> _Task goal_:
Include in the output exactly the lines from the opening of the data through the line containing "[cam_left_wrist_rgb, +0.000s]", and nothing more.

====== Excerpted data

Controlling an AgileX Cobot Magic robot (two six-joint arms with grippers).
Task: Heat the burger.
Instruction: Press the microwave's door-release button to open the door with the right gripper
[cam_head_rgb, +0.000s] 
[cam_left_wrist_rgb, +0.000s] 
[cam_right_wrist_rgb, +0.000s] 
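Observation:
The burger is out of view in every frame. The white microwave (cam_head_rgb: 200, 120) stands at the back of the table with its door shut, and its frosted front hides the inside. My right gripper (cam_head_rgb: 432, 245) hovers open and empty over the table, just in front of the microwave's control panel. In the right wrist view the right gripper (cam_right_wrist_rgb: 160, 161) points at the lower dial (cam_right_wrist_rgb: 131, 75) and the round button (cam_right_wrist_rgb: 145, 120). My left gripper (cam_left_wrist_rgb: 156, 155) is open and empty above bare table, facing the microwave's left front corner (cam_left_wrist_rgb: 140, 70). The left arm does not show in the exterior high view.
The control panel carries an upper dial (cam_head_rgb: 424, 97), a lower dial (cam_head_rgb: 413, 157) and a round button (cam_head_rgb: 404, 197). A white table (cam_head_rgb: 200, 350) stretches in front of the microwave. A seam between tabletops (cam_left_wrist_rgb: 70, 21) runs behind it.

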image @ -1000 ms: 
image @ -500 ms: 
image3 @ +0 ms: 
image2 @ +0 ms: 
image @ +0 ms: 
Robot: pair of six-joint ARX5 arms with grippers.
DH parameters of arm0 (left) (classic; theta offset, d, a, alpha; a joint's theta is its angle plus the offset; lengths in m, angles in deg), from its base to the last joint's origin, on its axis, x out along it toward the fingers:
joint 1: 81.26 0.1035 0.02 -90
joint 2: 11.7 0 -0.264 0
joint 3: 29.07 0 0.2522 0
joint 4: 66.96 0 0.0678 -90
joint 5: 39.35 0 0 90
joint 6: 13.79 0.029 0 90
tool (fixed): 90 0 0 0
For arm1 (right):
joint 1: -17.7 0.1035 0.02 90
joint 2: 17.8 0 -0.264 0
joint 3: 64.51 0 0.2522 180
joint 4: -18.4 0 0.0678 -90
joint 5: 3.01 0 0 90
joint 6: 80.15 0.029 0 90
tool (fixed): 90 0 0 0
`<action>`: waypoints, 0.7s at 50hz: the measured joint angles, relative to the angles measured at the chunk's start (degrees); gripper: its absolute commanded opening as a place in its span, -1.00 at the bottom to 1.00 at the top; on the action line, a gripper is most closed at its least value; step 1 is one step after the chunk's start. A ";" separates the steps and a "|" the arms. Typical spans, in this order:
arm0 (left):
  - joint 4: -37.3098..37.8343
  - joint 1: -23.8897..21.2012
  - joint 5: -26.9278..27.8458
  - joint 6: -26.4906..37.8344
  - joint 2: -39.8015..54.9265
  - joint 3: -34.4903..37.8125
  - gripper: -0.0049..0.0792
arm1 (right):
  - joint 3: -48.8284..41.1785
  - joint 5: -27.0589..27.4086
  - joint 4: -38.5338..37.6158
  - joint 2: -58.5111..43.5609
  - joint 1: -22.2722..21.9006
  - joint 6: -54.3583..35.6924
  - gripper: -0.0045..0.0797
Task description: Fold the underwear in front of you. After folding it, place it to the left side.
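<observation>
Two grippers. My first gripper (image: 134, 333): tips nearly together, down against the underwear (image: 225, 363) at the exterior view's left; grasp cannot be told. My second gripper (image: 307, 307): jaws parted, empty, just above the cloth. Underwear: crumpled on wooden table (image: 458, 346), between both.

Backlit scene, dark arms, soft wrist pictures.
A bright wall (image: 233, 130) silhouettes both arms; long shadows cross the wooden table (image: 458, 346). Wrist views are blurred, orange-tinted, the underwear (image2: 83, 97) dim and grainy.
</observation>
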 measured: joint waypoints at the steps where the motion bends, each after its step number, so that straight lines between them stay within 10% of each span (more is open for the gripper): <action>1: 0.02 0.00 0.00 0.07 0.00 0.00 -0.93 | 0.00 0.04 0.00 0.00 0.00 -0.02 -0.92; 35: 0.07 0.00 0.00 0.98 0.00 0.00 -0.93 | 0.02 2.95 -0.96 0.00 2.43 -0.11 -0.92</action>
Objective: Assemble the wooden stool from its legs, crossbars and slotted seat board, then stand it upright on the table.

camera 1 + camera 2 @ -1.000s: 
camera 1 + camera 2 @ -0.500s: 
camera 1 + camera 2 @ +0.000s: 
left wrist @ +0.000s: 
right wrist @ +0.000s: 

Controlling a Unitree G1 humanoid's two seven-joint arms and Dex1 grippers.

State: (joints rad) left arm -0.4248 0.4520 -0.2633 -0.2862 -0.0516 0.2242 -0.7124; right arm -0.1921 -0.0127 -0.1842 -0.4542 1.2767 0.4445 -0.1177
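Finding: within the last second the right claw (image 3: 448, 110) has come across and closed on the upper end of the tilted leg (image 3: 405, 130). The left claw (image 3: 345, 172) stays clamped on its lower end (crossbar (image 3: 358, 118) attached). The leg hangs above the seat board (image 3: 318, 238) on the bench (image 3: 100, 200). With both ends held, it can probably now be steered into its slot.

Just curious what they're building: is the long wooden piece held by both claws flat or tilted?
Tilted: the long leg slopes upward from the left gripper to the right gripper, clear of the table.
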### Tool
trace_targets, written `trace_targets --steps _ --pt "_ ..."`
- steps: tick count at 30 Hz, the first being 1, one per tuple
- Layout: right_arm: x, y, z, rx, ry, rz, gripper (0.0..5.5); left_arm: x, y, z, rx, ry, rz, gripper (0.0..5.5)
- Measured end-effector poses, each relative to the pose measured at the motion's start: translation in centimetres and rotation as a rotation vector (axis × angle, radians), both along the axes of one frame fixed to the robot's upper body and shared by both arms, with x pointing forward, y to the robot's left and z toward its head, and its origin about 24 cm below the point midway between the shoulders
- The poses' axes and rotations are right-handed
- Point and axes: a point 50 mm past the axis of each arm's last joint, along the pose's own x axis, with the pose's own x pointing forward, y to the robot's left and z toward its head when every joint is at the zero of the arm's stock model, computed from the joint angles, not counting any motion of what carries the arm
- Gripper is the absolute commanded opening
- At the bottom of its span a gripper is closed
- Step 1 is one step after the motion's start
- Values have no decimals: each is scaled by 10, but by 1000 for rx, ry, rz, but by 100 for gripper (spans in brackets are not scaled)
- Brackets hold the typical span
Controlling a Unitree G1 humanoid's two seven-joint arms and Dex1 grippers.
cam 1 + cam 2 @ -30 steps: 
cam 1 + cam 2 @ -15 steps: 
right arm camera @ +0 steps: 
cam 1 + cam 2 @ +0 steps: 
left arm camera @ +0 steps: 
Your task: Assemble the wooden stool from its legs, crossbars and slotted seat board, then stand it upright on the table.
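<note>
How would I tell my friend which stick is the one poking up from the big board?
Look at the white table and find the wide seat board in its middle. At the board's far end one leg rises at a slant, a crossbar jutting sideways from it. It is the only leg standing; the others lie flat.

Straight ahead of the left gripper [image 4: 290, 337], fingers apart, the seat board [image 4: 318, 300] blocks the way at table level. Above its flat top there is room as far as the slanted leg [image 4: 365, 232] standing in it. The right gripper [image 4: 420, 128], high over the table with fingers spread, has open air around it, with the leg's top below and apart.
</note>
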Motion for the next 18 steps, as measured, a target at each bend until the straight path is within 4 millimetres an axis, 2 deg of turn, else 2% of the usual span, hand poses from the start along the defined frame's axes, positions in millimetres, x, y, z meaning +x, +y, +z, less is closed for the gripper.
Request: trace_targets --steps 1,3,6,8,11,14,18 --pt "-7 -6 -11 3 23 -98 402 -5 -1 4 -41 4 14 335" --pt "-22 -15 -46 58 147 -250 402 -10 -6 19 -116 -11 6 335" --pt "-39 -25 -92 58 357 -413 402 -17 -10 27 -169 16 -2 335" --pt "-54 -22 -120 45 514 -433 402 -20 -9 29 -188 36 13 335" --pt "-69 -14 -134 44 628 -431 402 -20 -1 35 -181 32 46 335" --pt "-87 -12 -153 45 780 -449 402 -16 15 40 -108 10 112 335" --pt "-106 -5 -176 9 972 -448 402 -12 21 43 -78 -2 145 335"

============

> _Completed task_:
Controlling an AgileX Cobot Magic robot (two six-joint arms with grippers).
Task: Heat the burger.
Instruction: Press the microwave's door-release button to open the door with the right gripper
[cam_head_rgb, +0.000s] 
[cam_left_wrist_rgb, +0.000s] 

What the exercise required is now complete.